There are specialized pipelines for game development, like Houdini PDG, that don’t just pack existing assets, but do significant processing of mesh and texture data to create the final assets.

Consider a pipeline that converts source models to glTF, compresses mesh vertex data, optimizes UV layouts for GPU texture formats, resamples animation, or splits a large world mesh into smaller tiles appropriate for streaming. Perhaps Webpack could be extended to do these things, but I’m not sure it’s the most natural choice.

So, I should probably mentioned that I’ve used Webpack in my day job for the last seven years, and have even written a custom plugin for it. I’ve also used rollup, parcel and snowpack. In fact, my current side-project uses snowpack for the game editor, since the faster build times are important with a large code base. Although, sadly, I have not figured out how to get hot reloading working with three.js - that is, if I change some code in a React component, it hot reloads just fine, but if I edit a shader or a class that generates meshes, the game just hangs, so for now I have hot reloading disabled.

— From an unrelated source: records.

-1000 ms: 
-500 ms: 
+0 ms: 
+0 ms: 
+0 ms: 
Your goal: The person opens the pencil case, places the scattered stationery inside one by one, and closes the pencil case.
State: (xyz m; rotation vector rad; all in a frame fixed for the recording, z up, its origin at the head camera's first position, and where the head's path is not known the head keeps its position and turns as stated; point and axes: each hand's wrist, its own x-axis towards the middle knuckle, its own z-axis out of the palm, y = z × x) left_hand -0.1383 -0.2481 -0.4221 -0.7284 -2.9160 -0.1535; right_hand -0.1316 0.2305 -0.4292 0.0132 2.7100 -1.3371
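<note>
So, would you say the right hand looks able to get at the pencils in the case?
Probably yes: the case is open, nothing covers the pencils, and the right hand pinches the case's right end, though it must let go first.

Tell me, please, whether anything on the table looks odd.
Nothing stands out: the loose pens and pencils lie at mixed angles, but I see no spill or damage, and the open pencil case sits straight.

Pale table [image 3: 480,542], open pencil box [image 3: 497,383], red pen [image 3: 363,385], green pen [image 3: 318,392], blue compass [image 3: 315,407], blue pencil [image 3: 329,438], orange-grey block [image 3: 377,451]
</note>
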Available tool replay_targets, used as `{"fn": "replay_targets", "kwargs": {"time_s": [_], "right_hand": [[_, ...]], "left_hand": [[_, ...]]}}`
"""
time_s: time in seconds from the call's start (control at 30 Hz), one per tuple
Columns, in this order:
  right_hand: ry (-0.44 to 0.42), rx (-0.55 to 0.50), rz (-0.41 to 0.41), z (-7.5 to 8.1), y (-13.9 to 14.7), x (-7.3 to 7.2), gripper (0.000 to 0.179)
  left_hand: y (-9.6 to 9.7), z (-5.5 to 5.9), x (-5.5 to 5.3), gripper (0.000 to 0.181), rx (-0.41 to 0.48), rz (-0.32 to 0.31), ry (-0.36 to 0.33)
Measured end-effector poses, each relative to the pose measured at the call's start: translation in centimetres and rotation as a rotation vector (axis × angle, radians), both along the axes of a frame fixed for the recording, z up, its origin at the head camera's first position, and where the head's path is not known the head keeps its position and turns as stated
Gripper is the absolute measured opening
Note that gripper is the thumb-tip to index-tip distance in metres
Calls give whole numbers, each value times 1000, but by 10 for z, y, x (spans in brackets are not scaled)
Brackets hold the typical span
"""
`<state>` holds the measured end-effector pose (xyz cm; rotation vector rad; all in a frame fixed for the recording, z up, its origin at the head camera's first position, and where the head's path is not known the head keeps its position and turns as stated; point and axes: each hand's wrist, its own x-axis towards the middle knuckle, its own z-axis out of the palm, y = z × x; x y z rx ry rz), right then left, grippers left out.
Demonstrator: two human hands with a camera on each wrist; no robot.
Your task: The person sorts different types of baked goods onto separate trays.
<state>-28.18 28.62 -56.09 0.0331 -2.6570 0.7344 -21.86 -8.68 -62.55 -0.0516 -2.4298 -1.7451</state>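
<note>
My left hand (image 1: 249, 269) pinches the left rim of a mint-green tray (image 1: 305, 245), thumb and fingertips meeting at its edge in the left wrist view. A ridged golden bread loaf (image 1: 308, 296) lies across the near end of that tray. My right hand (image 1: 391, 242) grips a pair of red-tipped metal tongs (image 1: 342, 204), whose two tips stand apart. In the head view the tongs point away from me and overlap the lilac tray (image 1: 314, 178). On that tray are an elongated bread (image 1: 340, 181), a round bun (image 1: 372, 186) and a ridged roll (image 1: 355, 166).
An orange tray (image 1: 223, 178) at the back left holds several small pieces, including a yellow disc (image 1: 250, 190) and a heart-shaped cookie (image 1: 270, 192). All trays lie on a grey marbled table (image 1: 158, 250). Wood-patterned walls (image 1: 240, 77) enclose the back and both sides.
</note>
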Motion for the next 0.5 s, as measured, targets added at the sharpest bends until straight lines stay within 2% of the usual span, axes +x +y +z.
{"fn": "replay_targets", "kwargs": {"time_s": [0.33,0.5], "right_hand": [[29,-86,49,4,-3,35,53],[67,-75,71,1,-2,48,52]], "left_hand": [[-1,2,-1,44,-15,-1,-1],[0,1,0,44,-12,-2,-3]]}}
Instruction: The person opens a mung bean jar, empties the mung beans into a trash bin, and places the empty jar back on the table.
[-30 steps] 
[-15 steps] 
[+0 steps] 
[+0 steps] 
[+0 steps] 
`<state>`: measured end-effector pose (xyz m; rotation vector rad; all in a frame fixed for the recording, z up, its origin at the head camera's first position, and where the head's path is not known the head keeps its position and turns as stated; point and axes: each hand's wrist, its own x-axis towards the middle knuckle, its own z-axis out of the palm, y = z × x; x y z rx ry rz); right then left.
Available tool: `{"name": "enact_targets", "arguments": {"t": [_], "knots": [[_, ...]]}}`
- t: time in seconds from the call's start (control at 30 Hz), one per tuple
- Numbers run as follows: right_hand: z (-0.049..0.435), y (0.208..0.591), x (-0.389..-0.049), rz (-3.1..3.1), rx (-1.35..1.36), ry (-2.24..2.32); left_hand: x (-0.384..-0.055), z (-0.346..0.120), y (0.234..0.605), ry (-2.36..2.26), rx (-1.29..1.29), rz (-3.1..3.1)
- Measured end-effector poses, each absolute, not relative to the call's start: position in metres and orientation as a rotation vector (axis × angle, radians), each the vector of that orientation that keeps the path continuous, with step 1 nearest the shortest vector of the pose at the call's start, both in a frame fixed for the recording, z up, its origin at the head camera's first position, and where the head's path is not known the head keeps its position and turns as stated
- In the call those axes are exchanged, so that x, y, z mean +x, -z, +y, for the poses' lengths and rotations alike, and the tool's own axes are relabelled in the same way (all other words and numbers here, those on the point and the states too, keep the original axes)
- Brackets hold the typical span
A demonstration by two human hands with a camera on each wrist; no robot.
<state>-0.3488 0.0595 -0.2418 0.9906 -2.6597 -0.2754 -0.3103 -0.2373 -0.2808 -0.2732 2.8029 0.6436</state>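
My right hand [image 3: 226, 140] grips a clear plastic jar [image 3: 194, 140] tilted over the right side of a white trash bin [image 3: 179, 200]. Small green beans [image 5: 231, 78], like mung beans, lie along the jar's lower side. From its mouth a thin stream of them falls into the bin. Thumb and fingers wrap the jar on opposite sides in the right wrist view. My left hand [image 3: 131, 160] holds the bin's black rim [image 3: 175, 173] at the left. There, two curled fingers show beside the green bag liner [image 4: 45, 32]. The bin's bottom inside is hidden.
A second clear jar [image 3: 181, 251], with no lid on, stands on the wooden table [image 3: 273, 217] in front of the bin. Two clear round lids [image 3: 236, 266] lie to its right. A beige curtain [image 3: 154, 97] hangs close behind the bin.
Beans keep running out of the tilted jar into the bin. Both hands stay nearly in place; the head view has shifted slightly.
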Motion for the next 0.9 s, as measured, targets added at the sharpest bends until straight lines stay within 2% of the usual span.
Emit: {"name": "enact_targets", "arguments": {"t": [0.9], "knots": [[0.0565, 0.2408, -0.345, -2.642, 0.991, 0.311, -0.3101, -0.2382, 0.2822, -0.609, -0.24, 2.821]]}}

While it is technically possible to use Webpack and other bundlers for things other things, they are primarily designed to create resources that are importable via the JavaScript import mechanism. They are fairly opinionated in this respect.

The problem with that approach is that you lose a lot of control over loading lifecycles. For one thing, three.js resources need to be properly disposed - they can’t just be garbage collected. This is because buffers and shaders allocate resources on the CPU, and if you want your app to run for more than 30 minutes you better not leak this stuff. So you need an explicit unload mechanism - I tend to use the lru-cache package for this, that lets me tweak and tune how long the resources live in memory.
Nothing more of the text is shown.